> [ACTIVITY]
The listing below holds a line with "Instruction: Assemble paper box" and a line with "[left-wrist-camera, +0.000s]". Reproduce those two lines exactly, plus everything between them.

───

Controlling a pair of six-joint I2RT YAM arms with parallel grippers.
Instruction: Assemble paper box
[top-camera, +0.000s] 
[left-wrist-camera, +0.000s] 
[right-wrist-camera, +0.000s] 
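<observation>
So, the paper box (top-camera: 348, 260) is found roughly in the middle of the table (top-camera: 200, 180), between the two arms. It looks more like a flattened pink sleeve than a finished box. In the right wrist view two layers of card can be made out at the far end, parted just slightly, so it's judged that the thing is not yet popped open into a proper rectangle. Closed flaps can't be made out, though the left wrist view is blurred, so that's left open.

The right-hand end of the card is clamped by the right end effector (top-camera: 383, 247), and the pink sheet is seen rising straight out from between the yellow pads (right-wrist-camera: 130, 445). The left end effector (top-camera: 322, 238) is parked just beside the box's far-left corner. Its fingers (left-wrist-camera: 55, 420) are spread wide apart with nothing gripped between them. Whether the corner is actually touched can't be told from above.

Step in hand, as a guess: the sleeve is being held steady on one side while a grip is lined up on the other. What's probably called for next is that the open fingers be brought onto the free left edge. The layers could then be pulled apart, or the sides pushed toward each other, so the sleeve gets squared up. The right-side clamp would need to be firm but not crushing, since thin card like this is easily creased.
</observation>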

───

> [TASK RESPONSE]
Instruction: Assemble paper box
[top-camera, +0.000s] 
[left-wrist-camera, +0.000s] 

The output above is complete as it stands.